**ASSIGNED TASK**
Among the entries below, how many lines include the word "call"? Reply with only the number.

**LISTED ENTRIES**
····················

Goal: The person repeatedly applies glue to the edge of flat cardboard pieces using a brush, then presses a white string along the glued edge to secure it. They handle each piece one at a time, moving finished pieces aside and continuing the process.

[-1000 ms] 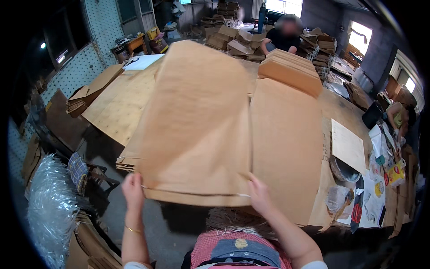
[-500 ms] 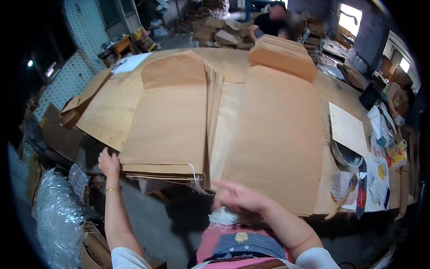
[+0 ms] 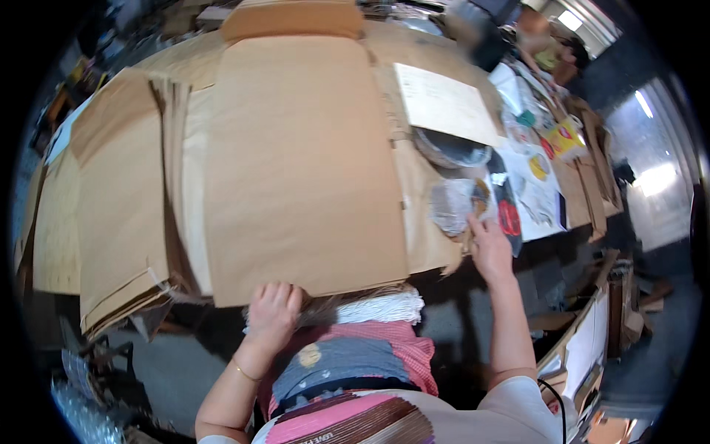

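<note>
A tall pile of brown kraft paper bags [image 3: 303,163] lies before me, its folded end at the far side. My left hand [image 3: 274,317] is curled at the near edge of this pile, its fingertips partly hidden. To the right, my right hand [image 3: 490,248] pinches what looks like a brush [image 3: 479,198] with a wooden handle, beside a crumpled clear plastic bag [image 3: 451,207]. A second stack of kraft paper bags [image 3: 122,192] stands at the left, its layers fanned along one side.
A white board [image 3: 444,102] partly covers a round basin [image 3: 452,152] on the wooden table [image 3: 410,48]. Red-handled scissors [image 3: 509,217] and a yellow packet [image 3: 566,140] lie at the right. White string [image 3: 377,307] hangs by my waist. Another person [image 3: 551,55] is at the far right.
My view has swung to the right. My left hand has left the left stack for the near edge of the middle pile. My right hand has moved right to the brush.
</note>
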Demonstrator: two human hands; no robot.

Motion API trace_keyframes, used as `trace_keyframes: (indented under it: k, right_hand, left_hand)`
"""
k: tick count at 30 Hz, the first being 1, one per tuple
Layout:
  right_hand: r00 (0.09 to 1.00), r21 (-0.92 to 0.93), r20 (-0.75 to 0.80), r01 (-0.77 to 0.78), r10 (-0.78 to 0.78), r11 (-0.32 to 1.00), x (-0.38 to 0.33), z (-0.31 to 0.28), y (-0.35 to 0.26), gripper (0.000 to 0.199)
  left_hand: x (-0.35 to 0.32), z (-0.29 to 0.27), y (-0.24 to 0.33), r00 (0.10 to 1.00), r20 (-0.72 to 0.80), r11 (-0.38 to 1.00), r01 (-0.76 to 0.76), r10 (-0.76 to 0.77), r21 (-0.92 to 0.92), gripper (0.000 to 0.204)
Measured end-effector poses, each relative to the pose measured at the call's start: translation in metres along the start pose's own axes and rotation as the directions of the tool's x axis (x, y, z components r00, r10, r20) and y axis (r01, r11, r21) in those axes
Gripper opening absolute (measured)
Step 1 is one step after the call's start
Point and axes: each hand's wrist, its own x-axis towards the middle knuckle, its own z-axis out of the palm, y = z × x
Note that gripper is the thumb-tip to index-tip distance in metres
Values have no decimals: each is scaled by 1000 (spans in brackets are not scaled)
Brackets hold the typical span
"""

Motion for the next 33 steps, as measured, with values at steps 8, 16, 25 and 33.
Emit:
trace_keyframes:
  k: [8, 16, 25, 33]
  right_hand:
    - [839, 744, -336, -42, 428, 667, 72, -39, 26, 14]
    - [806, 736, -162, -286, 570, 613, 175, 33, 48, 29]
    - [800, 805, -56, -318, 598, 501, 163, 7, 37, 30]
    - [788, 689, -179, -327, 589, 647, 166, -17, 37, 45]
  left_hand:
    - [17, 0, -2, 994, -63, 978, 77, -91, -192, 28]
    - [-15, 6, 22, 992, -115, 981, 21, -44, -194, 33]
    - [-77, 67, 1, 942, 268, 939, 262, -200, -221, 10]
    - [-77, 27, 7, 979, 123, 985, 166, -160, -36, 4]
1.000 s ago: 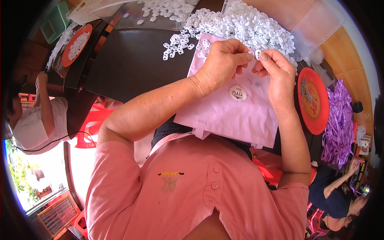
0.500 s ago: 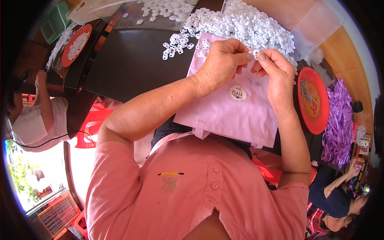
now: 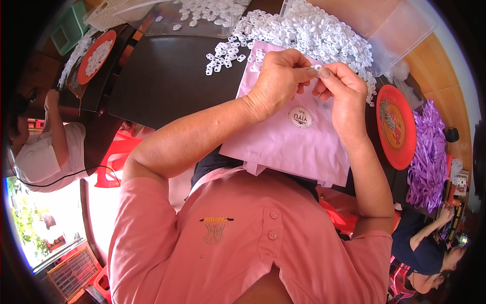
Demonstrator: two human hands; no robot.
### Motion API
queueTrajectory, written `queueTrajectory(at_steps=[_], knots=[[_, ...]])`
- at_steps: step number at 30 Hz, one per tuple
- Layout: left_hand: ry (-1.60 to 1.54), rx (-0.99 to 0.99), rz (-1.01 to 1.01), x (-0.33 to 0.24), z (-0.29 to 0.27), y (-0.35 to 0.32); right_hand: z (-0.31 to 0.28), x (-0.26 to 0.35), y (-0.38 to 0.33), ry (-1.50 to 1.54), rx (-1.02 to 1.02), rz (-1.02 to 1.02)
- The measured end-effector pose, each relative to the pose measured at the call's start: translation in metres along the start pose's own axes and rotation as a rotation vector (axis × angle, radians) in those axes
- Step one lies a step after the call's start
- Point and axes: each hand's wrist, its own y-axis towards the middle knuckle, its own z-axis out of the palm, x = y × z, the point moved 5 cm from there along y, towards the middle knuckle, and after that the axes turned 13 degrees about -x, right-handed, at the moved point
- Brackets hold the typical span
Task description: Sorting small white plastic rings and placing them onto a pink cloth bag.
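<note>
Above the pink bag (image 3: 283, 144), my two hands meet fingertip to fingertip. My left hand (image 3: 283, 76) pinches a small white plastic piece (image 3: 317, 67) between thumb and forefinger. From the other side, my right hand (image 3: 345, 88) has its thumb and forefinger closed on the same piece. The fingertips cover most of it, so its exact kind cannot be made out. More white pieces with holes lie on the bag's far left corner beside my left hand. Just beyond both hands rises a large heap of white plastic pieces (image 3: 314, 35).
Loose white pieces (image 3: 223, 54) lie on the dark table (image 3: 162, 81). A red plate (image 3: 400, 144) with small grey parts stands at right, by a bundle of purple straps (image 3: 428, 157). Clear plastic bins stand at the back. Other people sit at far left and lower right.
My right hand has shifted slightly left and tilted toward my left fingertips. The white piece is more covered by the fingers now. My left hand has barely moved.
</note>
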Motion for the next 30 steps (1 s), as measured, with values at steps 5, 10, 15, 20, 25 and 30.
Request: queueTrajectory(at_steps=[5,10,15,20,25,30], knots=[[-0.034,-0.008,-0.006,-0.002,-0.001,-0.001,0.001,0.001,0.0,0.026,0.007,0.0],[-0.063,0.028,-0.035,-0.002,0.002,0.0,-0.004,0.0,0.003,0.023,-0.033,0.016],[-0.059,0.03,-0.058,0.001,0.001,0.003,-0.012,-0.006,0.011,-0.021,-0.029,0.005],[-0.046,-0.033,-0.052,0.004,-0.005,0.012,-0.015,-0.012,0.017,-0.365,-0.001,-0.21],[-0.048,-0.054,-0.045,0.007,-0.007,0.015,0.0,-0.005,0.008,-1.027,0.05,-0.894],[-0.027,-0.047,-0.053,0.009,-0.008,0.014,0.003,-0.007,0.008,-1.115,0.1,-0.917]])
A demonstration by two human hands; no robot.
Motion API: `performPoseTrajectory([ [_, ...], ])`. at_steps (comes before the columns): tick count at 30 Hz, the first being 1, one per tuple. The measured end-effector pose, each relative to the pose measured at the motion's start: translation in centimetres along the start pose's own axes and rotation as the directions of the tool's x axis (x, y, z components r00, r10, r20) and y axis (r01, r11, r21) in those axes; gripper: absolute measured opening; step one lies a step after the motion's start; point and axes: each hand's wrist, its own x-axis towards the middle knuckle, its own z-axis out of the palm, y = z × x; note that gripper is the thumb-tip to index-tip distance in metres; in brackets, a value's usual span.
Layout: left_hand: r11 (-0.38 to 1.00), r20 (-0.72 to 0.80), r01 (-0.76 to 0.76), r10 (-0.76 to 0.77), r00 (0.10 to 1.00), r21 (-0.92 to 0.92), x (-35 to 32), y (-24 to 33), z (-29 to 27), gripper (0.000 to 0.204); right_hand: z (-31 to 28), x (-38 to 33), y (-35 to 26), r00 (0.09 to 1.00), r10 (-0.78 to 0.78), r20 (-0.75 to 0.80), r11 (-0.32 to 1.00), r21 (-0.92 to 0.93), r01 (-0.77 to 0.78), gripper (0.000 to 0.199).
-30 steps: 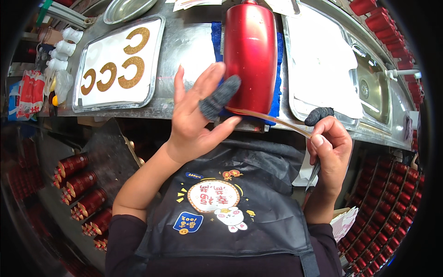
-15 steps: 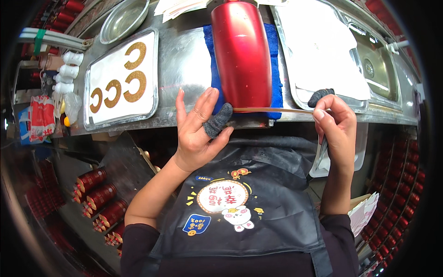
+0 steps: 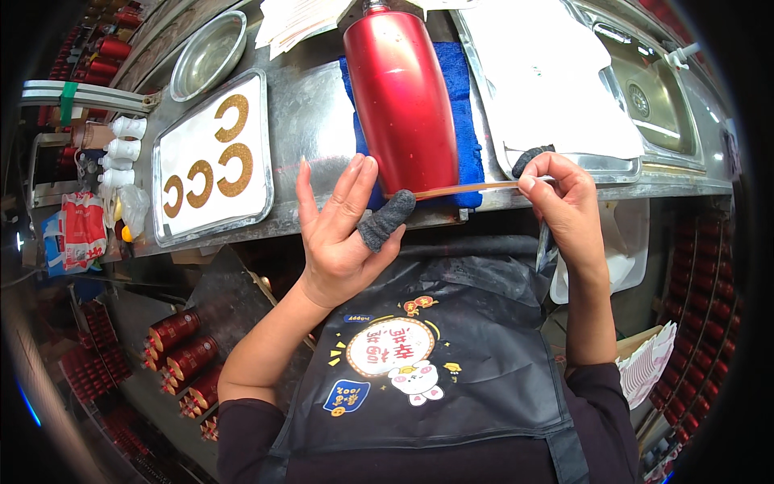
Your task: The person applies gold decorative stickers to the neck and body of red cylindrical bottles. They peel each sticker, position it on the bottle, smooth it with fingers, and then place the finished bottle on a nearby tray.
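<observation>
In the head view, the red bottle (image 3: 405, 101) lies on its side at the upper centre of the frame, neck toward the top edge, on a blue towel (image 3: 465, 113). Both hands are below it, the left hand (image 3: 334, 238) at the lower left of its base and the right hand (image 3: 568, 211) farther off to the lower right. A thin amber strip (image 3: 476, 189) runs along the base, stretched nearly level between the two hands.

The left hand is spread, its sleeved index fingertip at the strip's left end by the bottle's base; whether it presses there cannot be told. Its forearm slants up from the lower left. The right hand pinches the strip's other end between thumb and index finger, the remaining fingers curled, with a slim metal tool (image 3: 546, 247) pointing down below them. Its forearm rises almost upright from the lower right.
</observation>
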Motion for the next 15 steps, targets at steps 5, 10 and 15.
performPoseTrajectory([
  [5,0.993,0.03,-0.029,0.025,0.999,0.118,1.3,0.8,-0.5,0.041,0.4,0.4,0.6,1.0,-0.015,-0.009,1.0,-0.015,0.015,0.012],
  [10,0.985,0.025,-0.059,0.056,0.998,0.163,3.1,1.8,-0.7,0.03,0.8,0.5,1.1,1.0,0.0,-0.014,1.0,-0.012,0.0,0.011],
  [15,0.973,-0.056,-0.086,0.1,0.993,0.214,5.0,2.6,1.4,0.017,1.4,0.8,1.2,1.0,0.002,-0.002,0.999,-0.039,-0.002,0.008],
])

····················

**OUTPUT**
4